I was attracted to work on the Rubin project by the promise of providing data for everybody - and that includes the public. In fact, we are going to need help to make the most of the overwhelming flood of data that is heading our way as the survey gets started. Drawing on our long experience of citizen science via the Zooniverse.org platform, which has helped more than two million people take part in science, classifying galaxies and discovering planets, we have been working with the Rubin Observatory to make it easy for astronomers to launch citizen science projects. In the next few months, anyone will have the chance to sort through Rubin images and help us understand the Universe, with no training required. Soon, the incredibly rich dataset will transform our understanding of the variable sky, capturing things that move, vary or explode – and we will need your help there too.

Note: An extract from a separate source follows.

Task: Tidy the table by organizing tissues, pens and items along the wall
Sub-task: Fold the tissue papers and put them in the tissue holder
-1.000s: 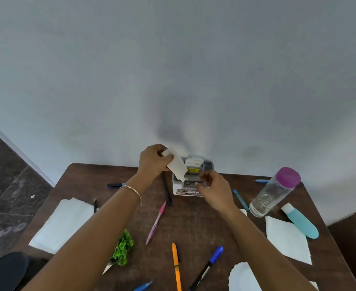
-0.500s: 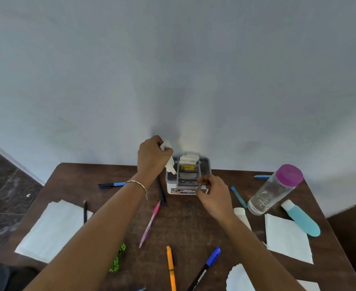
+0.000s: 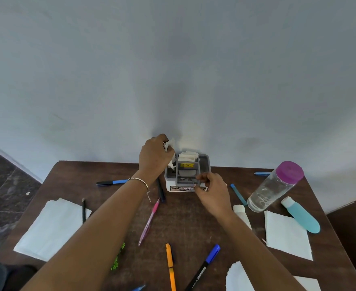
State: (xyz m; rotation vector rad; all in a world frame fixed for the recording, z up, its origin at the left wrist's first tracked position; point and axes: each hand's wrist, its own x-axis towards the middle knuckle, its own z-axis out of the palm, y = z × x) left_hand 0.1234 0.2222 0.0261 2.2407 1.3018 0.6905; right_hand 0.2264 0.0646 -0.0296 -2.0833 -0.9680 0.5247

Personally, I am most excited by the potential for discovery with Rubin, and we are planning to combine citizen science with advanced machine learning to find the most interesting unusual things in the data. Whenever we as a species have looked at the sky in a new way, we have been surprised – and I expect Rubin's view of the sky to be no exception.
For the last 16 years, I have ended almost every talk I have given by speaking about the wonders we will find in Rubin data. I can't believe it is finally happening - and that ten years of discovery starts today.
You can sign up now at zooniverse.org/rubin to be among the first to take part in our projects when they launch.
About Rubin
- The observatory’s 3200-megapixel camera is the world’s largest digital camera. It’s the size of a car and weighs around 2,800kg.
- Each night the observatory will produce approximately 20 terabytes of data – that’s more data than three years of streaming video, or 50 years of streaming music.
- During its 10-year survey, Rubin will catalogue an estimated 17 billion stars, 20 billion galaxies, and millions of transients – more objects than there are living people on earth.
- Over a decade, Rubin data processing will generate around 500 petabytes, which is equivalent to the total amount of content written in every language throughout human history.
- The Rubin Observatory is located in Chile, on a mountain called Cerro Pachón. The observatory sits 2,647 metres above sea level.